Sapevamo che i virus per lo più scelgono come ospiti degli animali e che poi questi dopo processi in molti casi estremamente lunghi, si possono trasmettere all’uomo.

Non credo sia noto però che la vita dei virus è anche più vecchia di quella dell’uomo.

La cosa veramente incredibile però è che i pipistrelli ospitano virus dai tempi preistorici senza sviluppare alcuna malattia.

Come mai?
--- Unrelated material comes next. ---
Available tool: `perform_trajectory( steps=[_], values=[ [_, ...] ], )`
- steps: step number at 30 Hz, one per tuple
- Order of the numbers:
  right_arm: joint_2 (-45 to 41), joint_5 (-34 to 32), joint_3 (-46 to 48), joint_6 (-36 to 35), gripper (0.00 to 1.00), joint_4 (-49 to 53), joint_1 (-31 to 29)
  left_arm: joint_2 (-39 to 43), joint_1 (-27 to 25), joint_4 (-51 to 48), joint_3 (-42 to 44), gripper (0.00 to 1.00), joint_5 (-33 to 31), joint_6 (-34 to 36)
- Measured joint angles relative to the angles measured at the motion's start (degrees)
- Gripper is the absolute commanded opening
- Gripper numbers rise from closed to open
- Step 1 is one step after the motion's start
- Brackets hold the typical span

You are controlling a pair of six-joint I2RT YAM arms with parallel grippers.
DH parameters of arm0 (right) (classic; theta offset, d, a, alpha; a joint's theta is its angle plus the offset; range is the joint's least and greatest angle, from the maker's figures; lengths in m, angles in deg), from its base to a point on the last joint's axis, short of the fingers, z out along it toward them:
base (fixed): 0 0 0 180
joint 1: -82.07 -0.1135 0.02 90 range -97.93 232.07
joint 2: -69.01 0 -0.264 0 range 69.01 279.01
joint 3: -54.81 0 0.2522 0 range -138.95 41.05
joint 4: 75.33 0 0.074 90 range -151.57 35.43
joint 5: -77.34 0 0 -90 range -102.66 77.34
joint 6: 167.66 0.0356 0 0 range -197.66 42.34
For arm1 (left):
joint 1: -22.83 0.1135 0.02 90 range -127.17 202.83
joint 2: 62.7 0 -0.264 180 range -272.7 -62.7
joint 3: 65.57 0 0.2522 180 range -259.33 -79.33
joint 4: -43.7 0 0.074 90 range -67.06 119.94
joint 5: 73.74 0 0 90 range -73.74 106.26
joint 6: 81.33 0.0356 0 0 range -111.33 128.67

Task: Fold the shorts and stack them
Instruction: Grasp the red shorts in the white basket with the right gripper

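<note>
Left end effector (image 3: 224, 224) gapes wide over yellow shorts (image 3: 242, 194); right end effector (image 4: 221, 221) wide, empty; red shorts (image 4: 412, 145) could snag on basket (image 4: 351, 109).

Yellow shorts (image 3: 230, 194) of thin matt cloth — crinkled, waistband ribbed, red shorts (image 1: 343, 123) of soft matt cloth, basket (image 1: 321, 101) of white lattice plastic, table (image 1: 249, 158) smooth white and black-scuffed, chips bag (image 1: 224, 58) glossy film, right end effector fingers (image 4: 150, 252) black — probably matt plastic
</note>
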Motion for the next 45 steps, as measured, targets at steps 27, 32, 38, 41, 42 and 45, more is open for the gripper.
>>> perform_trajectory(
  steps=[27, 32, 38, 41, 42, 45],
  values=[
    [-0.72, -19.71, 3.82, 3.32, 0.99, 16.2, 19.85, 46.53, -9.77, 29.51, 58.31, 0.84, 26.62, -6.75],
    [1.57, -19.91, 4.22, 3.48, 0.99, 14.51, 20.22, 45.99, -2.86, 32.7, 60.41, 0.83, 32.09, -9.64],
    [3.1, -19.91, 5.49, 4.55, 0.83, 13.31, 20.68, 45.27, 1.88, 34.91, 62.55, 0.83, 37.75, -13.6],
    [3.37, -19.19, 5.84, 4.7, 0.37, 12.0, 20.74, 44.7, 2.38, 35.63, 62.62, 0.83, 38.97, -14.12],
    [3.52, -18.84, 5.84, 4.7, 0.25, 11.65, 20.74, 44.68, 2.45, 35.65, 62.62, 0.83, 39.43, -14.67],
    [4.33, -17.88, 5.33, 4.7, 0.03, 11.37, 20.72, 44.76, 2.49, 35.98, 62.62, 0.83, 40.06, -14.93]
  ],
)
Se lo scoprissimo potremmo debellare molte specie di virus, ma ancora non lo sappiamo.

Ho trovato invece sinceramente poco convincenti i capitoli che Remuzzi dedica al rapporto fra scienza e fede ed alle lodi sperticate che spende per Papa Francesco.

A mio avviso non basta scrivere una buona enciclica con la quale si accettano gran parte delle acquisizioni scientifiche che i Papi nel passato avevano messe all’indice, per dare fatta la pace fra scienza e fede.

E’ proprio vero che quando qualcuno esce dall’ambito delle competenze nelle quali eccelle e si avventura in campi che probabilmente conosce poco, fine per non fare ottima figura.

Questo mi sembra il caso.

Fra scienza e fede è non solo mia opinione ma opinione della quasi totalità di epistemologi e logici, non c’è e non ci può essere intesa perché l’una visione del mondo esclude l’altra.

La fede è per definizione accettazione di presunte verità assolute che sarebbero rivelate da un’autorità esterna, mentre la scienza è acquisizione di conoscenze verificabili dimostrabili e riproducibili, senza la pretesa di proclamare verità assolute ma basate al contrario sulla massima probabilità che possono essere contraddette o migliorate per definizione.

Le due cose non possono stare insieme.

Papa Francesco è forse il personaggio più popolare al mondo, ma non sono pochi i vaticanisti che lo giudicano un personaggio quanto meno ambiguo, capace di bellissime parole, di aperture fantastiche, ma poi se si va a vedere fermo e immobile sulla teologia dogmatica e sulla morale tradizionale.

Fortunatamente il Remuzzi che rimane nel suo ambito di studio conclude il libro prima con un capitolo sul possibile Rinascimento che ci potrebbe stare davanti se sapremo divulgare le conoscenze scientifiche moderne e significativamente lo finisce con un altro capitolo intitolato fede nella scienza.

Bene, anzi benissimo.

Questo libro di circa 250 pagine lo ripeto è leggibile senza difficoltà anche per chi come mè non ha nozioni specifiche su genetica e biologia e solo questo è un punto di merito per uno scienziato che vuole proprio rivolgersi a una platea non specializzata.